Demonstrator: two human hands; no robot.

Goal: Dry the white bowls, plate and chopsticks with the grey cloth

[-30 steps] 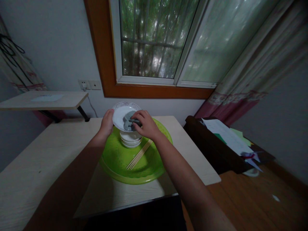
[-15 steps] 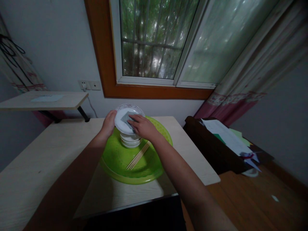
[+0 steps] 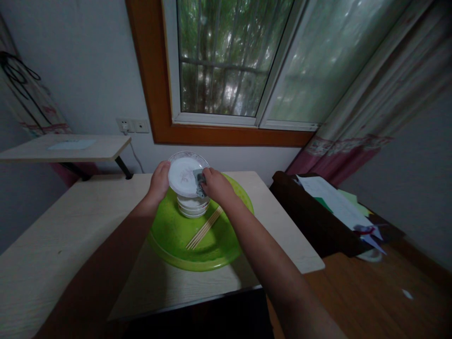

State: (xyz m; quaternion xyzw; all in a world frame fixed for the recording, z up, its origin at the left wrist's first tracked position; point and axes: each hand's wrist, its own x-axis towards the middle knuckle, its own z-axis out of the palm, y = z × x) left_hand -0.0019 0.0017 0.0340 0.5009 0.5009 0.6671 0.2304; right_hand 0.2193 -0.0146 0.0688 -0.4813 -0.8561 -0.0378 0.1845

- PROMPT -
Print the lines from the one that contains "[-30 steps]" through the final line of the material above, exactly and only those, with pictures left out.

- EXPECTED ANSWER -
[-30 steps] 
[-15 steps] 
[+0 steps] 

State: (xyz m; quaternion xyzw; all in a world frame fixed for the recording, z up, its origin at the left wrist's first tracked position; point and axes: each hand's wrist, its own x-axis towards the middle knuckle, its own z-axis out of the palm, y = z × x) left_hand -0.0019 0.0017 0.0340 0.5009 0.5009 0.6671 0.2304; right_hand 0.2193 -0.0146 0.0688 -0.4813 -0.8561 -0.0378 0.1845

That finishes the exercise.